あれ、眼鏡って紅玉様の従者の夏黄文さんの事か、と気付いて彼女は怒りを収める。取り敢えずお腹も空いた事だし、とナマエはその薄いさらさらとした皮を剥き、手の中に収まる果実に噛り付いた。
「ナマエ、これ美味いだろ?」
「…うん、甘くて美味しい」
「当然だな。そういやこの前一人で飯食うの暇だったから紅炎とこ行ったらさー、紅明がすげえ怖えーの!」
「え?ジュダル紅炎様と食事を一緒に!?」
「まあそれはいいから、紅明が髪がボッサボサに伸びててその状態で叱られたもんだから余計に怖かったんだぜ?!」
やれやれ、とでも言うように肩を竦めながら話をするジュダルは、慣れた様に桃の皮を剥いては咀嚼していた。ナマエも一つ目を食べ終わり、二つ目の桃の皮を剥き出した時にそれは起こった。

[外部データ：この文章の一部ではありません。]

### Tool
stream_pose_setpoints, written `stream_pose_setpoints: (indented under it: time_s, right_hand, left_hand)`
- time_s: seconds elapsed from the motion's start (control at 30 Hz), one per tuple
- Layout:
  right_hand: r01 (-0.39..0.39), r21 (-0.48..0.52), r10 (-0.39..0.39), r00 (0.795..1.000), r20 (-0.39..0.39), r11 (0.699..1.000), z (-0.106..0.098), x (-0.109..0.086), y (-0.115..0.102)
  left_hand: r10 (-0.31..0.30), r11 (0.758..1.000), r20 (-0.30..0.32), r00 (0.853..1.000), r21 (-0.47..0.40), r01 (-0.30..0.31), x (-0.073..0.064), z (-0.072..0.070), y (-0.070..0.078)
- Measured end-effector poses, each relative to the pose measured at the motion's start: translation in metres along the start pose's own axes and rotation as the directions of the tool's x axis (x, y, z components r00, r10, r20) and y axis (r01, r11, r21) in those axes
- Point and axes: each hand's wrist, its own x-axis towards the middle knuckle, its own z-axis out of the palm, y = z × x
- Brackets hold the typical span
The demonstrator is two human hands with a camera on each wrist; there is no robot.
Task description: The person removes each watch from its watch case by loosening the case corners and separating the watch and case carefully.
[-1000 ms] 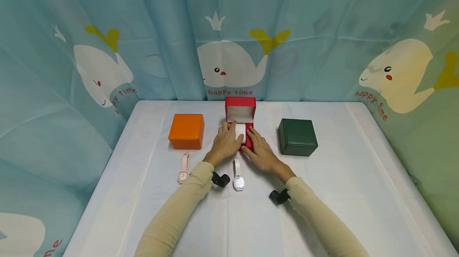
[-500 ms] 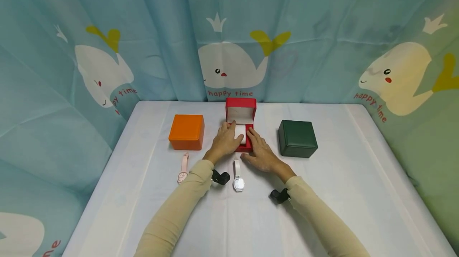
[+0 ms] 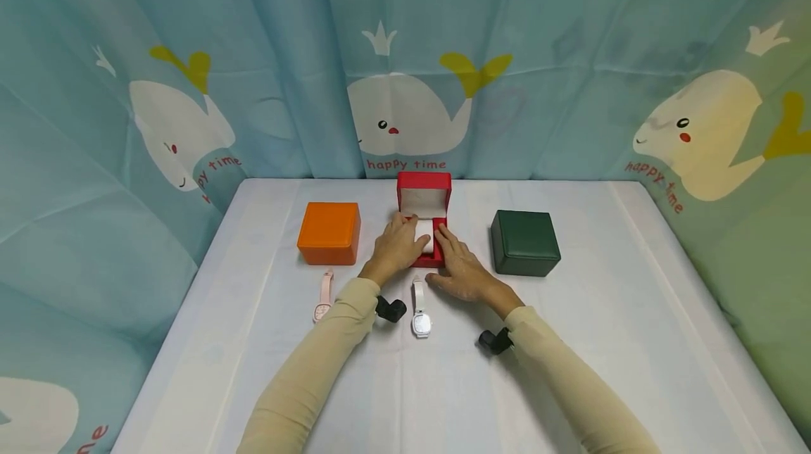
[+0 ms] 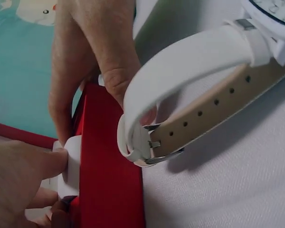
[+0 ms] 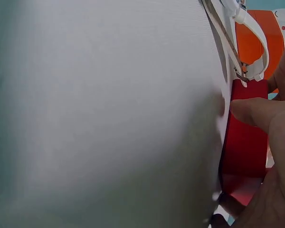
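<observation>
An open red watch box [image 3: 424,181] stands at the back middle of the table, its lid raised. Inside it sits a white watch cushion [image 4: 72,164]. My left hand [image 3: 395,246] reaches in from the left and pinches that cushion between thumb and fingers. From the right, my right hand [image 3: 465,272] holds the box, thumb at the front wall and fingers over the right side. Just in front of the box lies a white watch [image 3: 421,324], strap toward the box. Further left is a pink watch [image 3: 322,310], partly hidden by the left sleeve.
A closed orange box [image 3: 329,229] is to the left of the red one, a closed dark green box [image 3: 526,239] to the right. The white-covered table [image 3: 602,299] ends at a blue curtain [image 3: 285,102] with whale prints.
My right thumb has slipped lower at the front of the red box. Both hands otherwise stay nearly where they were, and the boxes and watches have not moved.
</observation>
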Motion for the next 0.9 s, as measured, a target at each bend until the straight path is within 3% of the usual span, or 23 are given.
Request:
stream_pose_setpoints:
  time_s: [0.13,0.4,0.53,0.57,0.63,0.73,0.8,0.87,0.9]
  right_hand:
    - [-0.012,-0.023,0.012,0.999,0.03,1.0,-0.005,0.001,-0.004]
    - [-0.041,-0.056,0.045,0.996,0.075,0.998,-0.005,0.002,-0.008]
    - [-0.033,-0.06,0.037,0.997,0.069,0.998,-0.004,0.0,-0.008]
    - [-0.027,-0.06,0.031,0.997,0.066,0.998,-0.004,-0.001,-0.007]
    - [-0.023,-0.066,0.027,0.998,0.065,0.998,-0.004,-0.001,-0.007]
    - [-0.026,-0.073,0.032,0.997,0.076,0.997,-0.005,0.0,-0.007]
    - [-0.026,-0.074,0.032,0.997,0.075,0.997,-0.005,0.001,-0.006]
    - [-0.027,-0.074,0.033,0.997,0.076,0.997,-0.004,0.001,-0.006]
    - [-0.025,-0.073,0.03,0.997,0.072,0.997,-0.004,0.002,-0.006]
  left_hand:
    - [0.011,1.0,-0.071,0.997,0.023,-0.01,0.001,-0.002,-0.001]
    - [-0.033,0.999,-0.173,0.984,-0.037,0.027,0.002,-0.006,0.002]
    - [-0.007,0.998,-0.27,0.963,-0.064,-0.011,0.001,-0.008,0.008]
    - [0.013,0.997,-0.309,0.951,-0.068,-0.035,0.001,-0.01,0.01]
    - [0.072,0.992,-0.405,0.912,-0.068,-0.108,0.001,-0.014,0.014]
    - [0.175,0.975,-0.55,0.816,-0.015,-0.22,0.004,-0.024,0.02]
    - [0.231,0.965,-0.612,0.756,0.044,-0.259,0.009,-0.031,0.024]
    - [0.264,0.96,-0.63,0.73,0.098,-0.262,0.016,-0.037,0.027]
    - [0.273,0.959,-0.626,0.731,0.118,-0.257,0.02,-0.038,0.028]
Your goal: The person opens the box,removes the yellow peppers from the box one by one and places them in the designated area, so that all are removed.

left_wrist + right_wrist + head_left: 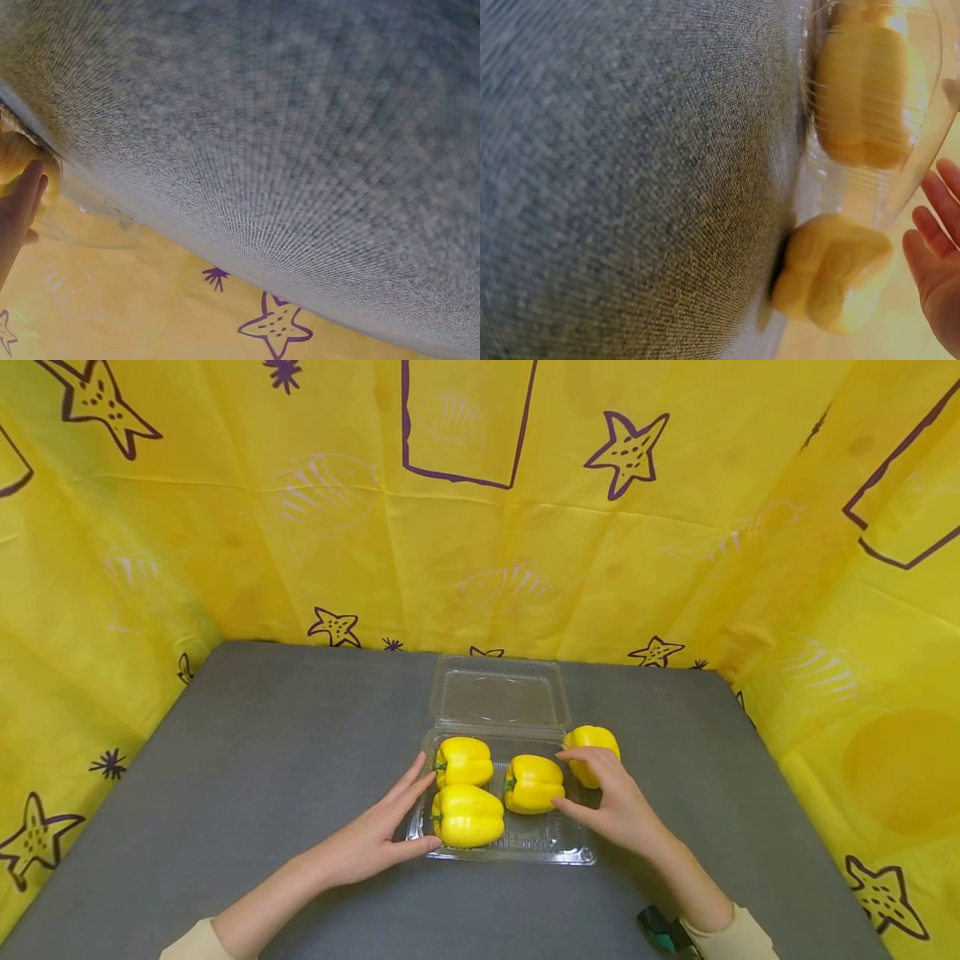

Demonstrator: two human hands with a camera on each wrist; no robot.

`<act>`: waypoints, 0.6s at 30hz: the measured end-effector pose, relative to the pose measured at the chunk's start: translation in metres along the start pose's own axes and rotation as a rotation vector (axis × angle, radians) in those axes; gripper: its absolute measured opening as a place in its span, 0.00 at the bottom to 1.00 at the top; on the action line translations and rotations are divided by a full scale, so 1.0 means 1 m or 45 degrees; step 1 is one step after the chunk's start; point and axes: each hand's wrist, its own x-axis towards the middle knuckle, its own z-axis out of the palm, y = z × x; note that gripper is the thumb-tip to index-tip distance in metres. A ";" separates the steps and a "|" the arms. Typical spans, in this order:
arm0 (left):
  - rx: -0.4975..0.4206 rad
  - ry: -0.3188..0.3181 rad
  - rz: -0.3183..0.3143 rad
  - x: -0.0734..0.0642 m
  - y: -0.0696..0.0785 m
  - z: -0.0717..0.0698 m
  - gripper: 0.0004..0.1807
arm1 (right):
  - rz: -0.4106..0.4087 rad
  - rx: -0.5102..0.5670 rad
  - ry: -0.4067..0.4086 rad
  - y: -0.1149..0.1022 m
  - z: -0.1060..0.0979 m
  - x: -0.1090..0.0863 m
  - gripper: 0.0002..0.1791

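Four yellow peppers (468,817), one clear hinged container (540,853), lid (501,693) folded back. Three peppers inside, stems left, long axes left-right; fourth outside, just right of container, stem hidden. Left hand (372,837) spread wide at container's left edge; right hand (617,800) wide, fingers apart, by rightmost inside pepper, contact unclear.

pass: table (225,760), left of left hand (371,839) | obstacles between hands: tray (540,841), three peppers (468,816) | beyond right hand (618,797): fourth pepper (592,737) | ahead of both: lid (498,693)
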 end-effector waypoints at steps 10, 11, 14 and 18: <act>0.001 -0.001 0.001 0.000 0.000 0.000 0.51 | -0.066 -0.070 -0.068 -0.001 0.005 0.002 0.35; 0.002 -0.001 -0.001 0.000 0.000 0.000 0.51 | -0.066 -0.081 -0.072 -0.001 0.006 0.002 0.36; 0.003 -0.001 -0.005 0.000 0.000 0.000 0.51 | -0.057 -0.109 -0.089 -0.001 0.007 0.002 0.36; 0.006 0.001 -0.005 0.000 -0.001 0.001 0.52 | -0.032 -0.126 -0.121 -0.003 0.007 0.002 0.38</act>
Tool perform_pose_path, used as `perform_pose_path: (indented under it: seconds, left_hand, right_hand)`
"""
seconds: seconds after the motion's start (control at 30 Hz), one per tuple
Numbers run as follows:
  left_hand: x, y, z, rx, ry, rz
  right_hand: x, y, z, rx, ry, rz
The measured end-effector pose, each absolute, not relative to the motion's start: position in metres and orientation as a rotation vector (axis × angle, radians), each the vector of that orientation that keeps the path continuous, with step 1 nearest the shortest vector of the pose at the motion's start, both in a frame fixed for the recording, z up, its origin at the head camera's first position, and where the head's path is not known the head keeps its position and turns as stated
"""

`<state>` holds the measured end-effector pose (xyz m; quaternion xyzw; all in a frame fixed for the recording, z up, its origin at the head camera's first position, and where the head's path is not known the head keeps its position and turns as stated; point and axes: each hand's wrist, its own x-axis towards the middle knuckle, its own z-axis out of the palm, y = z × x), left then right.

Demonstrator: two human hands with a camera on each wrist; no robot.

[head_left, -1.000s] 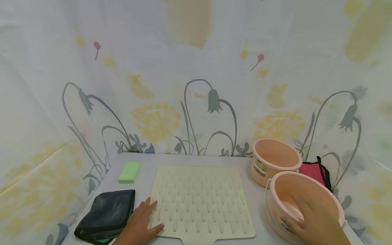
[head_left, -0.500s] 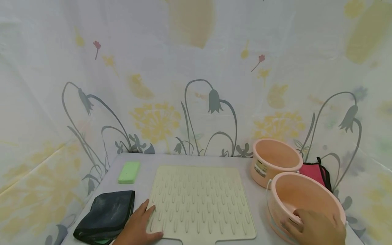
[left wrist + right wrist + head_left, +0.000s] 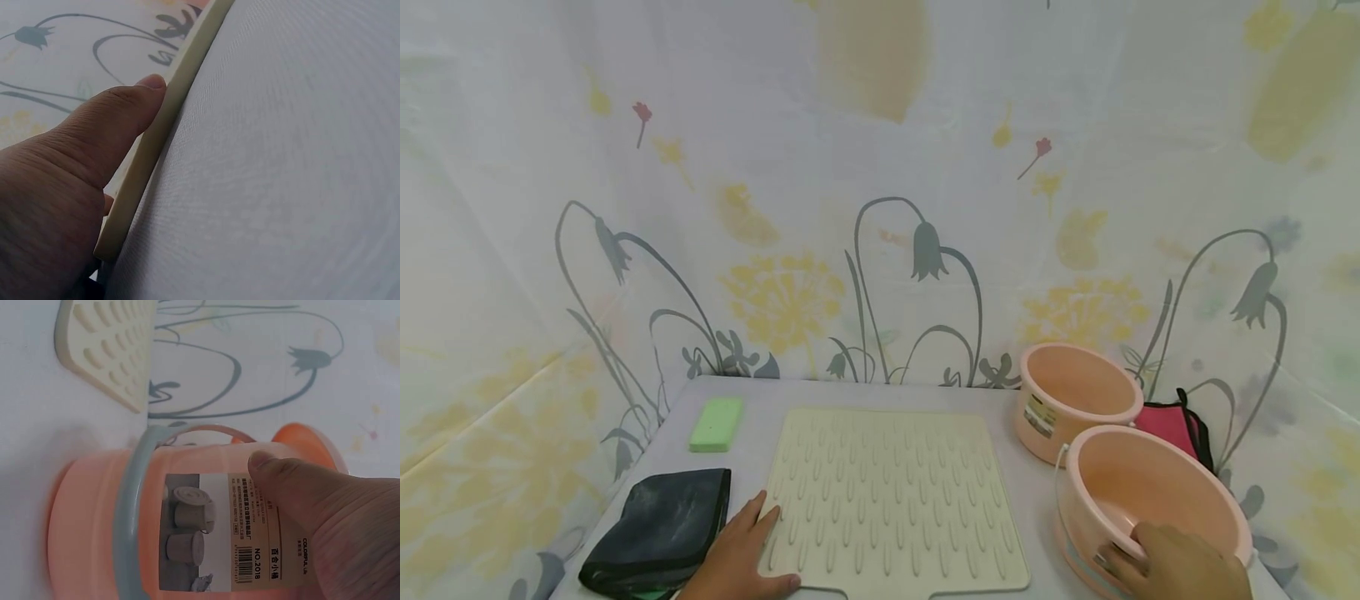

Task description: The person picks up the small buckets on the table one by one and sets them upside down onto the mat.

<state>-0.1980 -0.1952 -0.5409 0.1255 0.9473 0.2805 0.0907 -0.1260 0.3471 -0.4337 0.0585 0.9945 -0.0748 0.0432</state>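
Right hand (image 3: 1180, 568): fingers curled over the near rim of the near bucket (image 3: 1153, 479), thumb flat on the outer wall over a printed paper label (image 3: 250, 537), pinching the wall between them. The grey bail handle (image 3: 128, 512) lies beyond the thumb tip, towards the base.

Handling, as judged: light, stiff thin-walled plastic, smooth and somewhat slippery, not fragile. The rolled rim or the bail offers the best hold.

Left hand (image 3: 741, 558): fingers spread, nothing gripped, resting at the near left corner of the washboard (image 3: 891, 500), thumb along its near edge. Board is a rigid cream slab with rows of raised elongated ribs.

Beyond the right fingers: a matching far bucket (image 3: 1078, 379) and a pink, black-bound fabric item (image 3: 1168, 425). Just left of the left fingers: folded dark fabric (image 3: 658, 525), pliable-looking. Beyond them: a green rectangular block (image 3: 717, 423); sponge or soap cannot be determined.
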Motion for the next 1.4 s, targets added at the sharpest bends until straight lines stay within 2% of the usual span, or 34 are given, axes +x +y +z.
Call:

ナマエが皮を剥こうとその少し凹んだ部分に爪を刺した瞬間、少し力が強かったのか、その甘い果汁は彼女の爪から指を伝い、腕まで滴れてきてしまった。直ぐに其れを拭き取ろうとしたが、ジュダルは目ざとくそれを発見し、ナマエの腕を掴んで拭き取ろうとする手を止めた。
「ジュダル!早く拭き取らなきゃ服に付くでしょ!」
「まあ待てって、こうしたらいーじゃん」
そんな事を言いながら、ジュダルは彼女の腕を掴んだまま、その腕に滴れる桃の果汁を舐めた。ぺろり、と腕に伝わる感覚にびくりと彼女の肩が震える。彼はそのナマエの反応を待ってました、とばかりに、丁寧にその果汁を舐めだす。
ゆっくりと、腕に伝わるざらりとする舌の感触に、ナマエは彼の腕から逃れられないため視線を泳がせる。だが、そんな時に限って余計な事が目につくものだ。一応自分の彼氏、という存在である彼のさらさらとして、少し跳ねた黒い髪の毛や、しっかりと割れた腹筋、長く編まれた三つ編みなどが嫌でも視界に入り、ナマエはさっと目を背けた。
「…ジュダル…!やめて…!」
「こんな顔真っ赤にして可愛いー反応してくれる彼女を前に止められたら尊敬するぜ?」
「…!か…可愛いって…!!」
更に顔を真っ赤にし、自分にされるがままの彼女に、やっぱこいつは退屈しねーなあ、とジュダルは思った。まだまだ部屋を立ち去る気には、全くならない。